**EXERCISE INSTRUCTIONS**
Reproduce exactly only the lines from the line that holds "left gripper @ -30" to the line that holds "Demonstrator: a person", inclusive, in the listing below, and please leave out every picture.

**RECORDED DATA**
╔══
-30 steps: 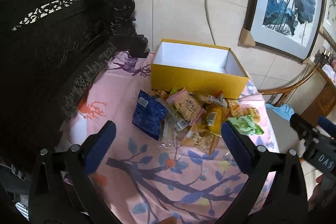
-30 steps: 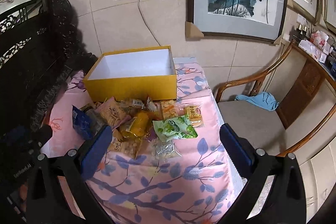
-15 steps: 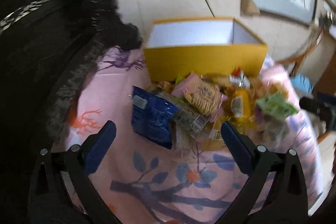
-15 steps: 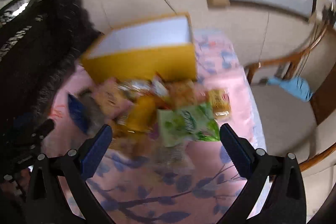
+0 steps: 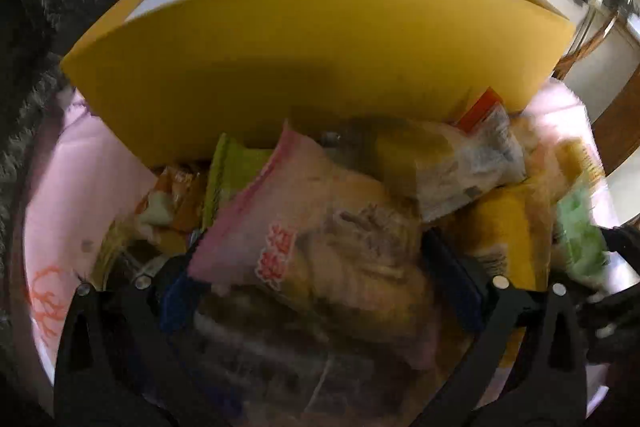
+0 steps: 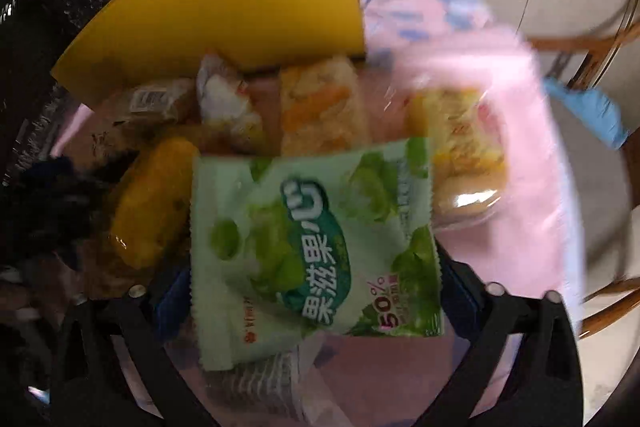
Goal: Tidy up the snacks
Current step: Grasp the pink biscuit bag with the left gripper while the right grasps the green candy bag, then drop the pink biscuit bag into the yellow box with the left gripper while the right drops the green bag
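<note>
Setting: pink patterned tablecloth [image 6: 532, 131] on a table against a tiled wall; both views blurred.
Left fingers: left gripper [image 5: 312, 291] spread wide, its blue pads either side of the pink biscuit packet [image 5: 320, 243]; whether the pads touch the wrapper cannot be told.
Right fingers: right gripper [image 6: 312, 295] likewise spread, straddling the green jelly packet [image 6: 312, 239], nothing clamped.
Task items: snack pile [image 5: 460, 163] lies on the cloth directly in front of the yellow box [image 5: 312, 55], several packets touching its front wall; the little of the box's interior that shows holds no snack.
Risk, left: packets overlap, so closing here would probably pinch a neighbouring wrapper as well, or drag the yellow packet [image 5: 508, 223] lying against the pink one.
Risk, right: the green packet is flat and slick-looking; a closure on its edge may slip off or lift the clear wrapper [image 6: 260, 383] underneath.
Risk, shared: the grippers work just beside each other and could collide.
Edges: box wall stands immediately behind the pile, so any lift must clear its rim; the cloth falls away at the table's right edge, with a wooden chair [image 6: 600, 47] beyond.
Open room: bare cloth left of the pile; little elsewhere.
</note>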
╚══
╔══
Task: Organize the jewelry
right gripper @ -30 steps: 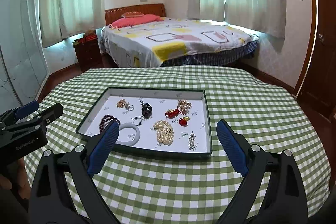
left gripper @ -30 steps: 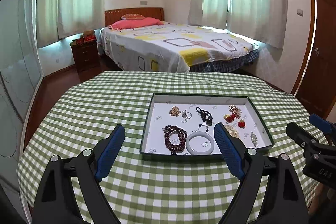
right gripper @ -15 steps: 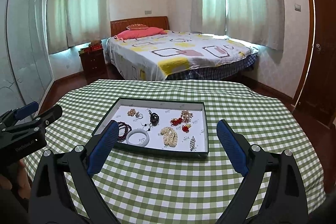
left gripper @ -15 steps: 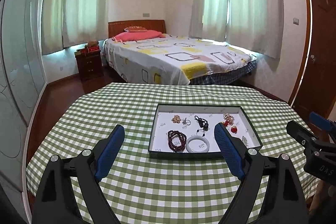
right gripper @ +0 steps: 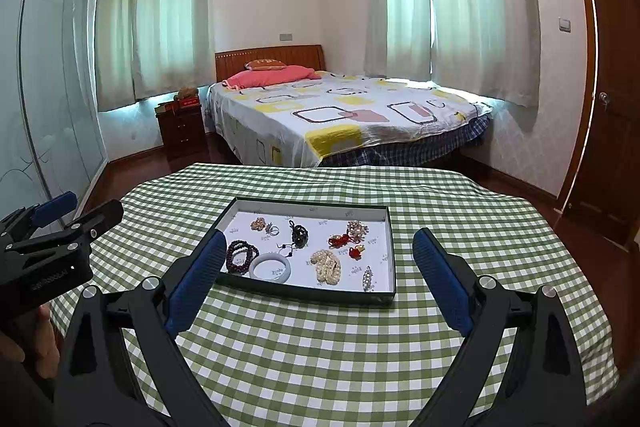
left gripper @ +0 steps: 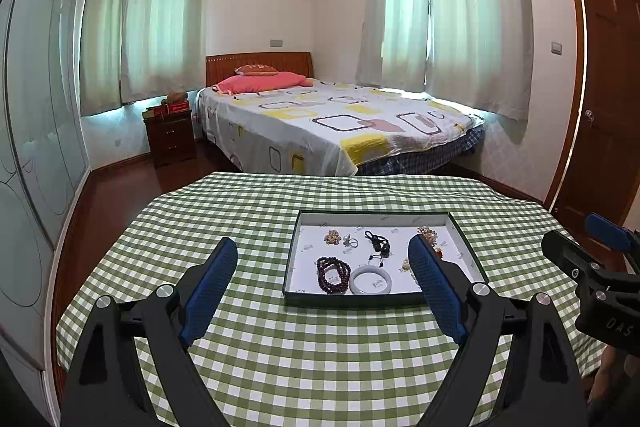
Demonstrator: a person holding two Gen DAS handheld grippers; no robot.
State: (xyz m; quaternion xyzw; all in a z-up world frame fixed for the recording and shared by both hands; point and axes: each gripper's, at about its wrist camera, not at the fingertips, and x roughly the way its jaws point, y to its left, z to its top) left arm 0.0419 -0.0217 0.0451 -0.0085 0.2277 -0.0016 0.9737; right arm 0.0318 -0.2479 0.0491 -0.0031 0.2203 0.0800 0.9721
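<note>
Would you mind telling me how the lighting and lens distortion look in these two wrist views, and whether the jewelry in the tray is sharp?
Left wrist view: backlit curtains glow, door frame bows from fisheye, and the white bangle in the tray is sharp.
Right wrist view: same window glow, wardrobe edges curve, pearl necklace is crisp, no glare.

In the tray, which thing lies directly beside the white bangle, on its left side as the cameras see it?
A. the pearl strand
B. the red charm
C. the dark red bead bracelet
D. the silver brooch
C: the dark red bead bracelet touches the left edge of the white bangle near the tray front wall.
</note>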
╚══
**RESULT OF THIS EXERCISE**
left gripper @ -30 steps: 
right gripper @ -15 steps: 
left gripper @ -15 steps: 
right gripper @ +0 steps: 
left gripper @ +0 steps: 
Demonstrator: a person holding two Gen DAS handheld grippers; no robot.

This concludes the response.